Saturday, July 11, 2009

ZIMBABWE - LETTER FROM THE DIASPORA !

10th July 2009

Dear Friends,

President Barack Obama is about to pay a visit to Africa but it is not his first visit to the continent. In his memoir 'Dreams From My Father' Obama describes his first trip to his Kenyan father's homeland and his reactions to that momentous visit. It was momentous for so many reasons, not only because he was at last connecting with his African roots but because, as the son of a black African father and a white American mother, Barack Obama was searching for his own identity. Obama's father had left his American family to complete his Ph.D studies in Kenya when Barack was a very small boy and the child had grown up never really knowing where he fitted in life. It's an experience shared by thousands of other people who grow up without a father but in his case it was further complicated by his bi-racial status and the state of American race relations at the time. Barack Obama's father had died before his son finally visited Kenya. Father and son had met only once when Dr Obama had briefly visited him in the US and that brief visit had created more questions than it answered for the young Barack Obama. Upon his arrival at Nairobi Airport, Obama is astonished to find that his name is known. The African BA air steward asks him, "You wouldn't be related to Dr Obama by any chance?" and he answers, "Well, yes - he was my father." In the book, Obama comments, "For the first time in my life, I felt the comfort, the firmness of identity that a name might provide… no one here in Kenya would ask how to spell my name, or mangle it with an unfamiliar tongue…My name belonged and so I belonged, drawn into a web of relationships, alliances and grudges that I did not yet understand."

And this is the remarkable man who is now president of the United States. He is remarkable not just because of his experiences but because of the way he has internalised those experiences and learned from them. When he says as he did on Thursday just before his trip to Ghana at the weekend, "I'd say I'm probably as knowledgeable about African history as anybody who's occupied my office." it is hard not to be convinced by his honesty and undoubted understanding of Africa. "I can give you chapter and verse," he says, "on why the colonial maps that were drawn helped to spur on conflict and the terms of trade that were uneven emerging out of colonialism." And with direct relevance to Africa today he goes on, "I believe that Africans are responsible for Africa. I think that part of what's hampered advancement in Africa is that for many years we've made excuses about corruption or poor governance, that this was somehow the consequence of neo-colonialism, or the West has been oppressive or racist…And yet the fact is we're in 2009. The West and the US has not been responsible for what's happened to Zimbabwe's economy over the past 15-20 years. It hasn't been responsible for some of the disastrous policies that we've seen elsewhere in Africa. And I think it's very important for African leadership to take responsibility and be held accountable.

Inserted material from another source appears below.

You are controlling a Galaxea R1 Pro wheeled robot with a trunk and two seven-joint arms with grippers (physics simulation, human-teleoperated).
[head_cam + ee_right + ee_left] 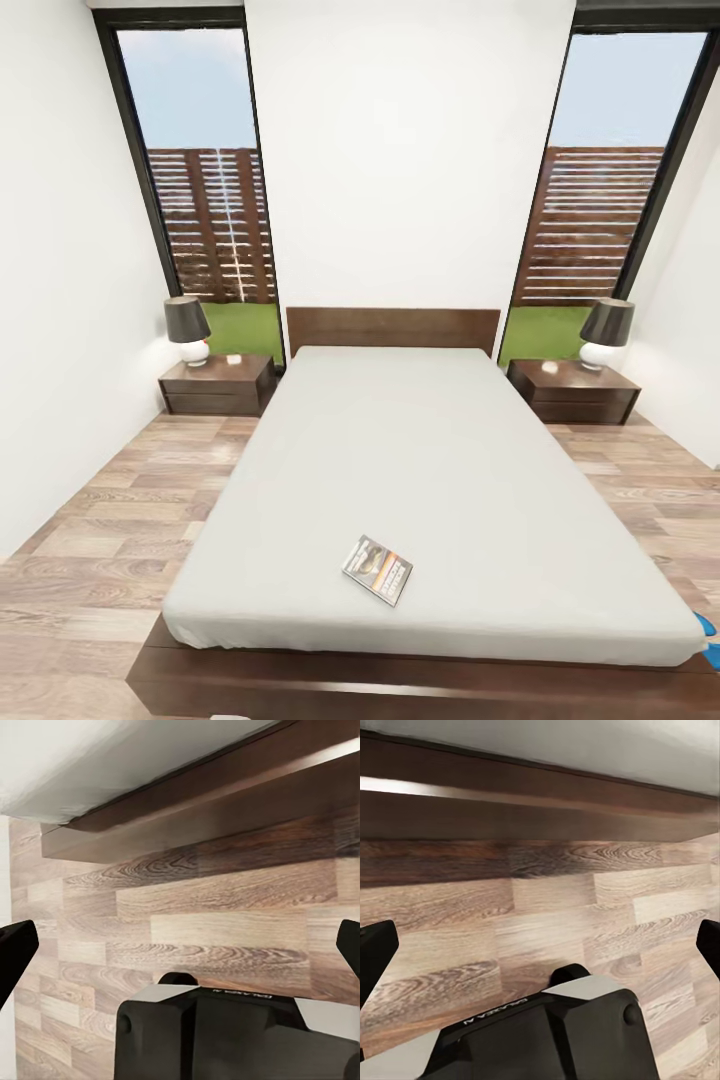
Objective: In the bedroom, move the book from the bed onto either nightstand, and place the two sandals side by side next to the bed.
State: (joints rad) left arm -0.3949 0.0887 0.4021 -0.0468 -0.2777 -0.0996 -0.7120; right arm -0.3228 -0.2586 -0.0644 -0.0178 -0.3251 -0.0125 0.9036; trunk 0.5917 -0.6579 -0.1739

"It will be interesting to see how, or if, Robert Mugabe reacts to President Obama's words. Will he dismiss Obama as 'an idiotic little man' as he did Johnny Carson, the Under Secretary of State for African Affairs in Obama's government? Mugabe and Carson apparently met on the sidelines of the recent AU Conference in Libya. The meeting was not a happy one and afterwards Mugabe told the Herald that he was very angry with Carson who had apparently told him that he should stick to his side of the bargain according to the GPA. "Who is he?" Mugabe is alleged to have asked, adding "It is a shame, a great shame and he an African American." Now, here's another African American, this time the President of the most powerful country in the world, telling Africa and its 'Big Men' that it's time to stop blaming the colonial past for Africa's problems. Is it likely, in the light of what we know about the man, that Mugabe will heed President Obama's advice? The signs are not good. Observers have noted that Mugabe's rhetoric has of late become increasingly paranoid and racist. White farmers are representative of former colonisers and have supported the British against him, he maintains and, to quote Mugabe, "Colonisers can never be friends so we turn our backs on them and face the east." But it is not only whites he takes issue with, in a direct snub to the outspoken Ambassador, Mugabe failed to agree to an official farewell visit from the black American Ambassador, James McGee, thereby breaking with basic diplomatic courtesy. Irene Khan, the head of Amnesty International was also treated with his usual abusive language, "I don't know where this little woman came from - always shouting." Mugabe ranted, but then Khan had just issued an extremely unfavourable - and honest - report on Zimbabwe's human rights record.

It is incomprehensible that the MDC partners in this Inclusive Government can continue to maintain, as Morgan Tsvangirai does, that this same Mugabe is 'part of the solution' to the country's problems. I for one cannot see any way in which the racism and vitriolic hatred which Mugabe espouses towards anyone who disagrees with him can have any part in Zimbabwe's future. President Obama is right to remind African leaders - and that includes Prime Minister Tsvangirai - that they are accountable for their own misgovernance. For Kenya, for Zimbabwe and for so many other former colonised African countries where Big Men continue to rule after patently rigged elections, it is not yet uhuru.